**Exercise brief**
Print the listing below word for word, but drop any pictures it contains.

-- Opening Marker --

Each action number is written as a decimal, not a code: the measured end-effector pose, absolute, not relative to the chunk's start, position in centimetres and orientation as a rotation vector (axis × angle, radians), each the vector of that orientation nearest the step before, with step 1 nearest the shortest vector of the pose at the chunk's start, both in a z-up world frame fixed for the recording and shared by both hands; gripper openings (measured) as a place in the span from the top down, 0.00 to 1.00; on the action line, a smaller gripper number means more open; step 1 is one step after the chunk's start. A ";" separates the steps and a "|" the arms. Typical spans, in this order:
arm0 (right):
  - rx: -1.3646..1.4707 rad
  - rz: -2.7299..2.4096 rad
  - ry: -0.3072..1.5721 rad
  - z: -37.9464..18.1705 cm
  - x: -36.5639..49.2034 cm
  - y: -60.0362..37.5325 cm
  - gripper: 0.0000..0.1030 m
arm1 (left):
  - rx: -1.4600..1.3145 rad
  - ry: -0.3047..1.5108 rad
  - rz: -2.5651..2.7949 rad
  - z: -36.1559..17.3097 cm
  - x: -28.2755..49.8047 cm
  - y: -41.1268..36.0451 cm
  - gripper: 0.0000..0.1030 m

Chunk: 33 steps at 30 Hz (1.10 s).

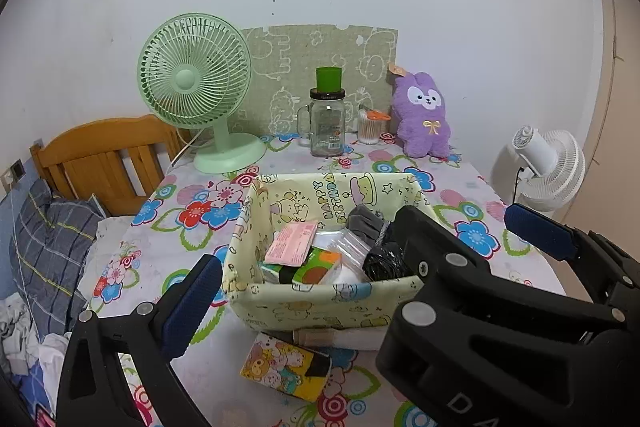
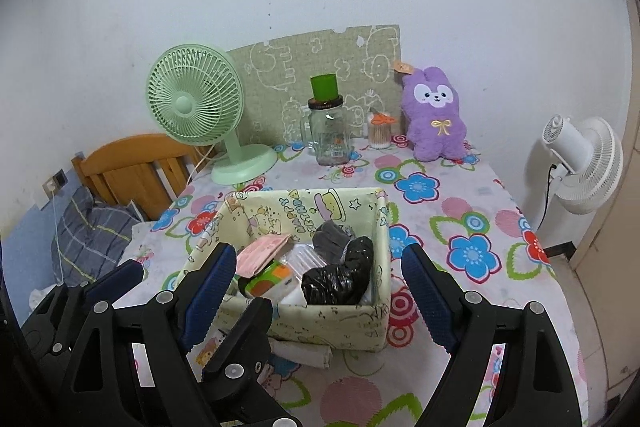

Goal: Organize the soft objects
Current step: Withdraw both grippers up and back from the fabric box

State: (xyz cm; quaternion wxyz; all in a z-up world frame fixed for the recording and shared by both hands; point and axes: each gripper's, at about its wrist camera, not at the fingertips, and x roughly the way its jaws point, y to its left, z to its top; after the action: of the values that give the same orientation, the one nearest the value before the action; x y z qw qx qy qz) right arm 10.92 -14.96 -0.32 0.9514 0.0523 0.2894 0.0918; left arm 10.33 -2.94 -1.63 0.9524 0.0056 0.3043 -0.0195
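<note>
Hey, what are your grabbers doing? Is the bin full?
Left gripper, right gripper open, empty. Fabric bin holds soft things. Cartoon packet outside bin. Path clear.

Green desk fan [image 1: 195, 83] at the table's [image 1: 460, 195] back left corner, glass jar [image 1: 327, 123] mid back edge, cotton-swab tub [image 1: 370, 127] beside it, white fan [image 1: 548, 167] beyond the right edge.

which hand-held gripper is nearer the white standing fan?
Right. The right hand-held gripper sits on the white standing fan's side of the fabric box; the left hand-held gripper is beyond it, toward the bed.
</note>
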 end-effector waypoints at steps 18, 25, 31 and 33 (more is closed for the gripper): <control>0.078 0.181 0.588 -1.8 7.7 -14.8 0.16 | 0.003 0.599 -0.020 -3.2 7.3 -2.8 0.00; 0.074 0.165 0.589 -2.7 6.8 -14.6 0.16 | -0.001 0.596 -0.042 -4.3 6.6 -2.6 0.00; 0.070 0.151 0.579 -3.6 5.9 -14.3 0.16 | -0.008 0.592 -0.051 -5.4 6.1 -2.2 0.00; 0.072 0.153 0.588 -4.1 6.0 -14.3 0.16 | -0.021 0.612 -0.046 -5.9 6.4 -1.9 0.00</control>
State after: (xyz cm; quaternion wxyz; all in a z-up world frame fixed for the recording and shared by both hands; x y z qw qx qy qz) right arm 6.01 -14.26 -4.05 0.9536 0.0355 0.2893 0.0755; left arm 6.40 -1.92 -5.87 0.9532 -0.0102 0.3012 -0.0225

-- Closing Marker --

**Exercise result**
Each action number is written as a decimal, not a code: the measured end-effector pose, absolute, not relative to the chunk's start, position in centimetres and orientation as a rotation vector (axis × angle, radians), each the vector of that orientation nearest the step before, with step 1 nearest the shortest vector of the pose at the chunk's start, both in a z-up world frame fixed for the recording and shared by both hands; gripper openings (measured) as a place in the span from the top down, 0.00 to 1.00; on the action line, a smaller gripper number means more open; step 1 is one step after the chunk's start. A ";" separates the steps and a "|" the arms. Typical spans, in this order:
arm0 (right):
  - rx: -1.3646..1.4707 rad
  - rz: -2.7299..2.4096 rad
  - ry: -0.3072..1.5721 rad
  - z: -37.9464..18.1705 cm
  - x: -36.5639..49.2034 cm
  - y: -60.0362..37.5325 cm
  - gripper: 0.0000..0.1030 m
arm1 (left):
  - rx: -1.4600..1.3145 rad
  - ry: -0.3047..1.5108 rad
  - rz: -2.5651..2.7949 rad
  - z: -36.1559..17.3097 cm
  - x: -28.2755..49.8047 cm
  - y: -41.1268..36.0451 cm
  - gripper: 0.0000..0.1030 m

Chunk: 33 steps at 30 Hz (1.10 s).


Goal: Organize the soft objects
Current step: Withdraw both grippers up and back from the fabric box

State: (xyz cm; quaternion wxyz; all in a z-up world frame fixed for the recording and shared by both hands; point and axes: each gripper's, at about its wrist camera, not at the fingertips, and x roughly the way its jaws point, y to its left, z to its top; after the action: of the values that give the same orientation, the one nearest the value before the action; x y z qw qx qy qz) right arm 10.92 -14.96 -0.32 0.9514 0.0523 0.2894 0.0918; left arm 10.33 -2.94 -1.63 0.9524 0.0056 0.3043 -0.0195
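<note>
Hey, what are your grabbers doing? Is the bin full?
Left gripper, right gripper open, empty. Fabric bin holds soft things. Cartoon packet outside bin. Path clear.

Green desk fan [image 1: 195, 83] at the table's [image 1: 460, 195] back left corner, glass jar [image 1: 327, 123] mid back edge, cotton-swab tub [image 1: 370, 127] beside it, white fan [image 1: 548, 167] beyond the right edge.

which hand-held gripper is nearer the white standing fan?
Right. The right hand-held gripper sits on the white standing fan's side of the fabric box; the left hand-held gripper is beyond it, toward the bed.
</note>
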 end-effector waypoints at steps 18, 25, 31 and 33 (more is closed for the gripper): <control>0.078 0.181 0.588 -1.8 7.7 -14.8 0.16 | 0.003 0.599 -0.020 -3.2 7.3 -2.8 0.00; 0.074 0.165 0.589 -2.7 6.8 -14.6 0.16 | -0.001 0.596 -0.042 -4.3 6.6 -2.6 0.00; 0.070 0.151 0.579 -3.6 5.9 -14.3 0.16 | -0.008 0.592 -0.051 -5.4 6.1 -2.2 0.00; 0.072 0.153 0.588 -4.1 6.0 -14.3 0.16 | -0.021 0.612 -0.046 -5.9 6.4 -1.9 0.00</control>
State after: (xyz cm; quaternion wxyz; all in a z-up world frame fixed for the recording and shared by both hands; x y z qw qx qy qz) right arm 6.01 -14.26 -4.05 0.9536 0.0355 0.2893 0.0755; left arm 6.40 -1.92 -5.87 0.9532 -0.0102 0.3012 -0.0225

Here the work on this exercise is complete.